2d. Power to the President, on being satisfied of the facts stated in the section; or some other of a similar character, to authorize reprisals upon the commerce and property of the inhabitants of the Island, or by way of contribution on the places, participating in the piratical acts upon our commerce, or both, or in such other form as those more acquainted with the matter should prescribe. He would give this power to the President now, because Congress must adjourn in a few days, not to meet again in nine months, and because, during that period, the exercise of such a power might become indispensable, and he would leave that question to the discretion of the Executive, by whom, he had no doubt, it would be wisely and safely exercised.
In that exercise, he had no doubt every thing belonging to the subject would be regarded, and in connexion with that part of the subject, he would take the liberty of suggesting what, in his humble opinion, might be done with profit and propriety, by the Executive, previous to the exercise of the strong power with which Congress would clothe him. There was, said Mr. VAN BUREN, not only something in the nature of the crime we seek to suppress, but in the place where our power is to be exercised, which not only authorize us to ask, but may perhaps be deemed sufficient to require that we should ask the co-operation of some, at least, of the other powers of Europe. From the present condition of Spain, depressed as she has been by her foreign and domestic wars, and pressed almost to the earth by her late inglorious conflict with her own subjects, the question of her ability to maintain her power in the Island of Cuba had for some years been entertained. It was now, he said, well known, that that circumstance, added to the extreme importance of the Island to several of the powers of Europe, and particularly to this country, had given rise to much jealousy among those nations in regard to it. Rumors of cessions, and apprehension of cessions, had been frequently heard and entertained. Such was the jealousy of the inhabitants themselves upon the subject, that when Captain Porter last arrived, orders were understood to have been given, refusing the admission of his squadron into their ports, avowing, as the reason, their apprehension that his object was conquest. That was, however, explained by the present Captain General, who knew, and was capable of appreciating our motives.

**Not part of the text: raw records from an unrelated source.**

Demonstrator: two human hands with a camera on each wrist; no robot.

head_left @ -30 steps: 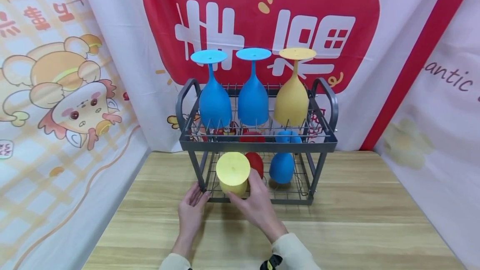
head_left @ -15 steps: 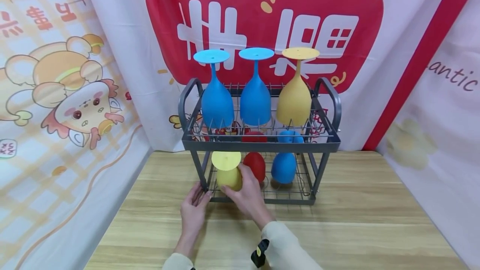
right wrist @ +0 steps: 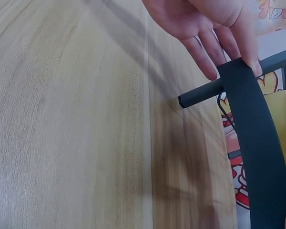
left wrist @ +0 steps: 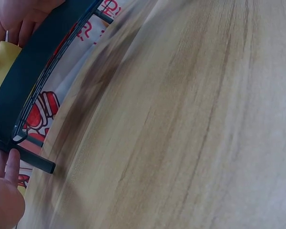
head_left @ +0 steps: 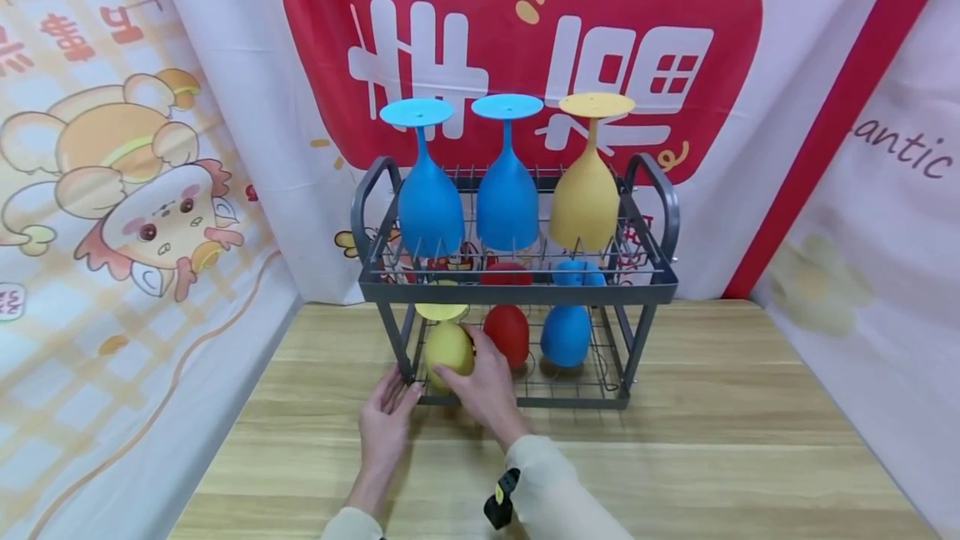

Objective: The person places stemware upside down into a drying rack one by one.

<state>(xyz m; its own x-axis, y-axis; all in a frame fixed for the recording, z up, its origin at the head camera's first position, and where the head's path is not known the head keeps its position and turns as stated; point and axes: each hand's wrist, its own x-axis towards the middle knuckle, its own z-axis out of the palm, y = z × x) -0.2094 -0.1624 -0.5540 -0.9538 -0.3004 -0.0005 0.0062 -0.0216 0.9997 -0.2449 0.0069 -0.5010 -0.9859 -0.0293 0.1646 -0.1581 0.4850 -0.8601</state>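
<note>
My right hand point(head_left: 483, 386) grips the bowl of a yellow wine glass point(head_left: 447, 354), which stands upside down at the left of the lower tier of a dark two-tier rack point(head_left: 517, 295). The upper tier's front rail partly hides its foot. At the rack's front left bottom corner, my left hand point(head_left: 386, 423) holds the frame; the right wrist view shows its thumb on the rail and fingers point(right wrist: 200, 55) by the leg. A red wine glass point(head_left: 507, 337) and a blue one point(head_left: 567, 337) stand inverted to the right of the yellow glass.
Two blue wine glasses point(head_left: 431, 211) and a yellow one point(head_left: 585, 207) stand inverted on the upper tier. Thin wire prongs rise around them. The rack is on a wooden table point(head_left: 712, 440), with printed cloth point(head_left: 247, 65) behind and at the sides.
My right hand has moved the yellow glass back and left into the lower tier, and its foot has tilted away under the upper tier. My left hand has stayed on the rack's corner.
</note>
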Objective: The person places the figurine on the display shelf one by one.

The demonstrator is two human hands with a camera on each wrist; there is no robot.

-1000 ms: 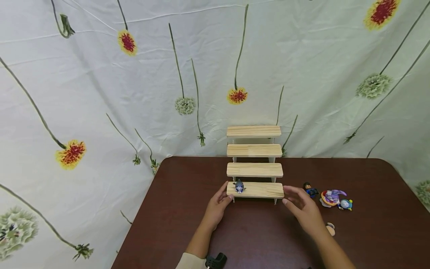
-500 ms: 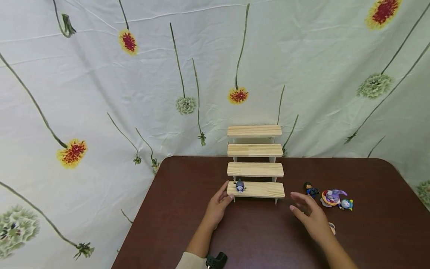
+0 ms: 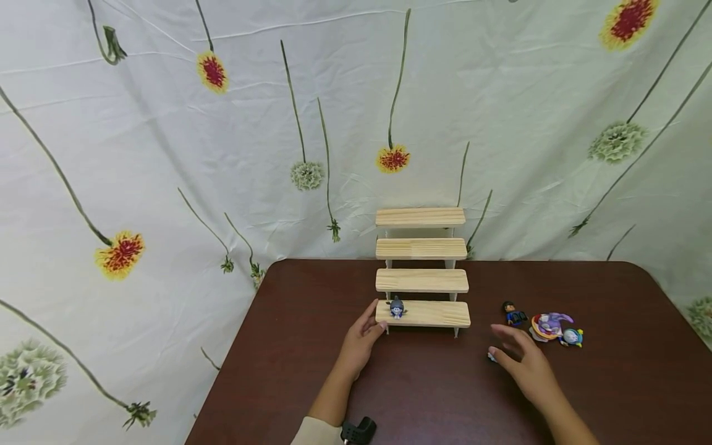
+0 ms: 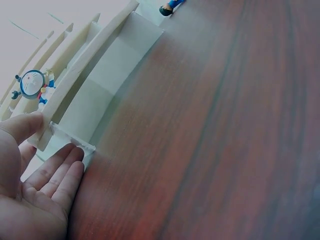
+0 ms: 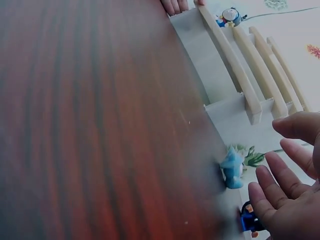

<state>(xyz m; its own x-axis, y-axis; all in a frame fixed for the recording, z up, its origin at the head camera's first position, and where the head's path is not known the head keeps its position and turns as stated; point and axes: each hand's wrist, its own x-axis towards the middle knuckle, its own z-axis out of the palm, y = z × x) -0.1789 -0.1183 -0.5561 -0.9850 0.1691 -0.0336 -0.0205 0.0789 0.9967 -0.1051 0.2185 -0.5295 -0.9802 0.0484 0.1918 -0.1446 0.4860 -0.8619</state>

Is there not reason to apprehend that, if without consultation with England and France, the measures necessary to the entire extinction of this abhorred race, (on the assumption that Spain will do nothing,) may excite jealousies on the part of the Government to which he had alluded, that may lead to unpleasant embarrasments; and is there not, on the contrary, every reason to hope that on application made to them, they would cordially concur in uniting their exertions with our own, in a cause in which their interests and ours are identified? In conjunction with them, the Spanish Government might be addressed in a manner which could not fail of its effect. She might be told that she owed it to the world to suppress this odious practice; that her delinquency was palpable-that, if she desired its suppression, and had not the means to effect it, she ought to say so, and to consent to the occupation of such parts of her Islands as were necessary to that end. If she still refused, the necessary means might be used by the powers of which he had spoken, and a final end would be put to piracy. We have, said Mr. V.B., a right to count on their zealous and ready co-operation. But, if, contrary to all expectations, they should refuse, then the Executive could exercise the additional powers with which you invest him. To make these explanations, some longer time might be required than to obtain the evidence necessary to authorize this blockade-but there would be time enough.
In the mean time, our forces in those seas would not be idle-they would act with all the means and authority they had in 1823-and if, after taking such steps, the Executive should authorize measures, which it conceded might, and probably would, lead to a war with Spain-the nation would support, and all the world approve our course.